What is needed
Copy every line from the records below that holds the word "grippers".

(Exercise data Opens)

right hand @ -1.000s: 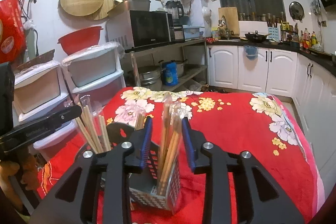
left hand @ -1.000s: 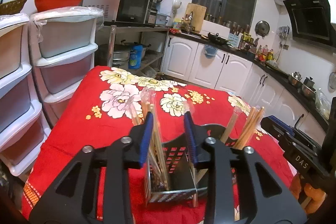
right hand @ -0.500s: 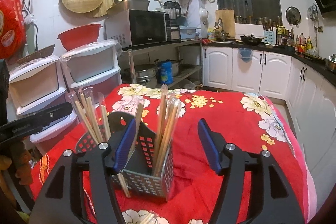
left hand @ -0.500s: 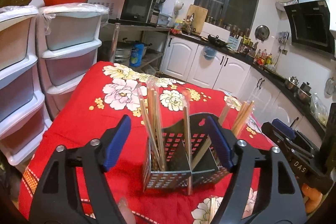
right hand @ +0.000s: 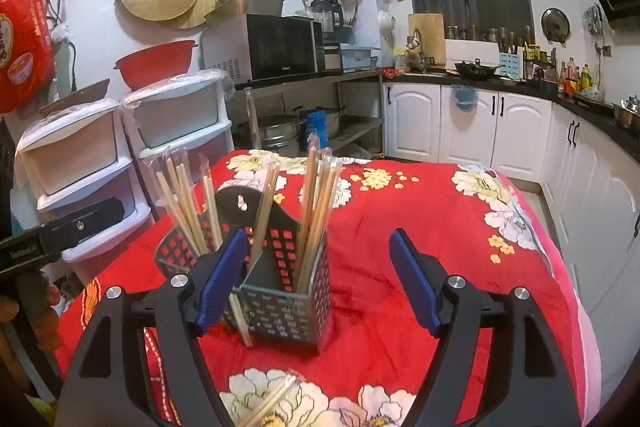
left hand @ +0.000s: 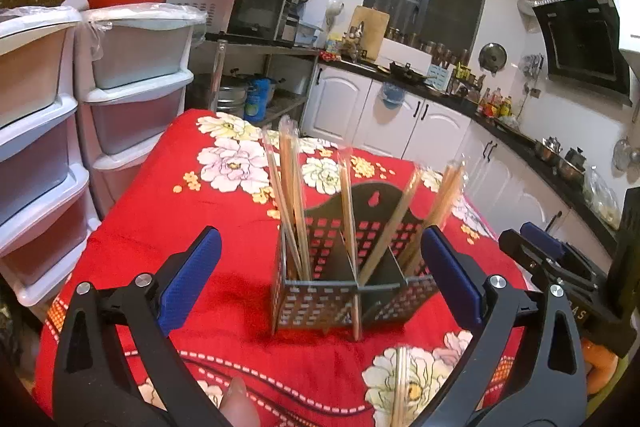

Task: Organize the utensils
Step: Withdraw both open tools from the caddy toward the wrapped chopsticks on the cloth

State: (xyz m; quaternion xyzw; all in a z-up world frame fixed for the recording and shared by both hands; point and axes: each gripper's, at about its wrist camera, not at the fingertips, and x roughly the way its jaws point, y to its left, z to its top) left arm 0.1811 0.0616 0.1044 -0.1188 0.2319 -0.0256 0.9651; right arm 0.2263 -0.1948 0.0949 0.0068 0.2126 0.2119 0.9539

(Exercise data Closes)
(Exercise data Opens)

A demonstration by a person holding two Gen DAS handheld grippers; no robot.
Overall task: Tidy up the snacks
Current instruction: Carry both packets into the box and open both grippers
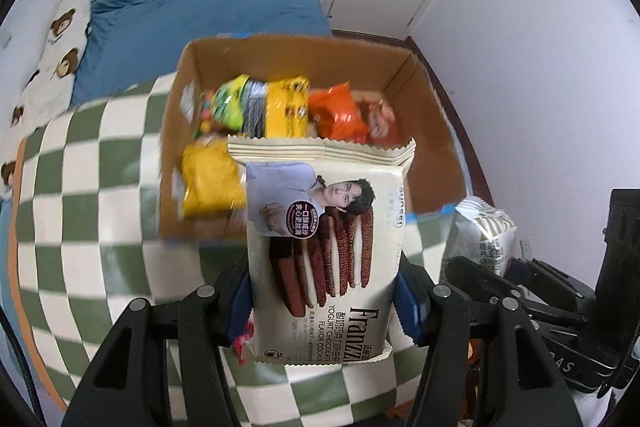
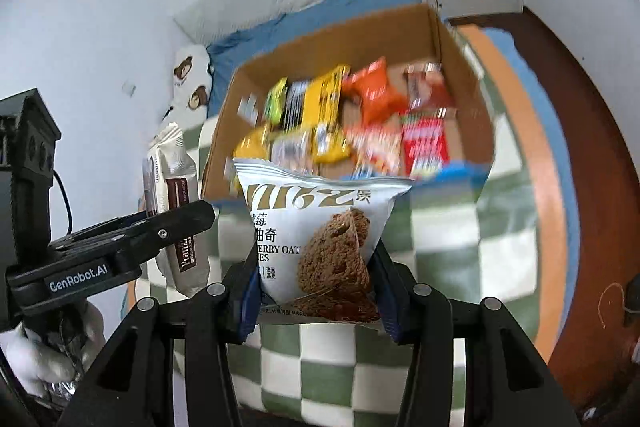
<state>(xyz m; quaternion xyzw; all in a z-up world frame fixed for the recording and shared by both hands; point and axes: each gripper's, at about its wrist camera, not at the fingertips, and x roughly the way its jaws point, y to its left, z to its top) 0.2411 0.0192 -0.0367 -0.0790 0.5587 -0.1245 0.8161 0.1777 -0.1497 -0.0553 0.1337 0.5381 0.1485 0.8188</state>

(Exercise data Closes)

Result for this task
A demonstration by a person holding two Gen DAS handheld grippers; no robot.
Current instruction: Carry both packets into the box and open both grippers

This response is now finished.